» **YOUR TASK**
Copy the opening lines of the listing exactly, through and including the line with "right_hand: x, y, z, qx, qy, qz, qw"; do not copy any pictures.

» **THE DATA**
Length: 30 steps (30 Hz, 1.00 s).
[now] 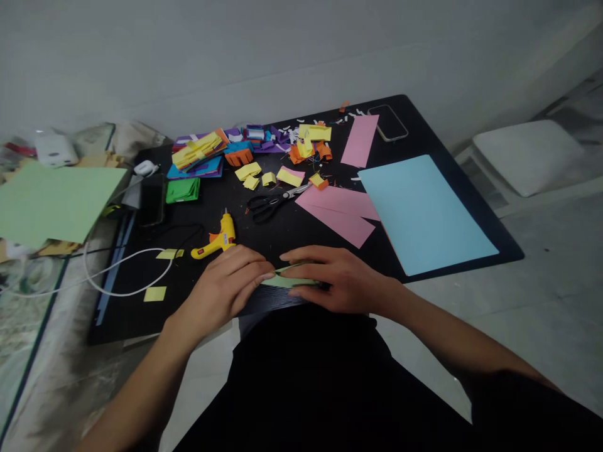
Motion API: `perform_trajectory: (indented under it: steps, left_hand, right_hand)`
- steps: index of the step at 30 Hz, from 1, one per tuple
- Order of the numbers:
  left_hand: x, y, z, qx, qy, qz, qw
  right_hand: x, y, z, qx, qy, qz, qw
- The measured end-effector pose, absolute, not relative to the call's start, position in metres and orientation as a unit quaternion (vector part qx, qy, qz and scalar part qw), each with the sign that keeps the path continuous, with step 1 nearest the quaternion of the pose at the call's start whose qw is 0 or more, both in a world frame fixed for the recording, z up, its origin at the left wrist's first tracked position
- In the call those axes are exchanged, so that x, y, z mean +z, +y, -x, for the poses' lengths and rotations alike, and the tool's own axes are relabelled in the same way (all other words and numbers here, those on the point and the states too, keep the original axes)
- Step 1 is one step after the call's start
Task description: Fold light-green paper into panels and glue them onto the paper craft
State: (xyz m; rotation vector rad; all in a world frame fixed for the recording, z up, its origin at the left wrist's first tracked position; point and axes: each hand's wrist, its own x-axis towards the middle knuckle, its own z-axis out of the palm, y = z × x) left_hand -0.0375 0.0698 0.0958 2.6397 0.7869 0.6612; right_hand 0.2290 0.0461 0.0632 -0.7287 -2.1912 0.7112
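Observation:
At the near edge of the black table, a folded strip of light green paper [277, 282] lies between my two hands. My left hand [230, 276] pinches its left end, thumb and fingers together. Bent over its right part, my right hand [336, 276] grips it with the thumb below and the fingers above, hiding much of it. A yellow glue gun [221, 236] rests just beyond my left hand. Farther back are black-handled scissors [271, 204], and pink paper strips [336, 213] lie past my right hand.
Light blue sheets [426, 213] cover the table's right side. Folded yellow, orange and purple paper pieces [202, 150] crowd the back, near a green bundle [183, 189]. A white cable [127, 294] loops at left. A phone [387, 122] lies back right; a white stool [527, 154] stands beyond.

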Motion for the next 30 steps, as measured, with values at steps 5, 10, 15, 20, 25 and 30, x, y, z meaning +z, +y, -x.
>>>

» **OUTPUT FOR THIS TASK**
Length: 30 steps (30 Hz, 1.00 s).
[now] 
Motion API: `perform_trajectory: (indented under it: steps, left_hand, right_hand)`
- steps: index of the step at 30 Hz, from 1, one per tuple
- Order of the numbers:
  left_hand: x, y, z, qx, qy, qz, qw
  right_hand: x, y, z, qx, qy, qz, qw

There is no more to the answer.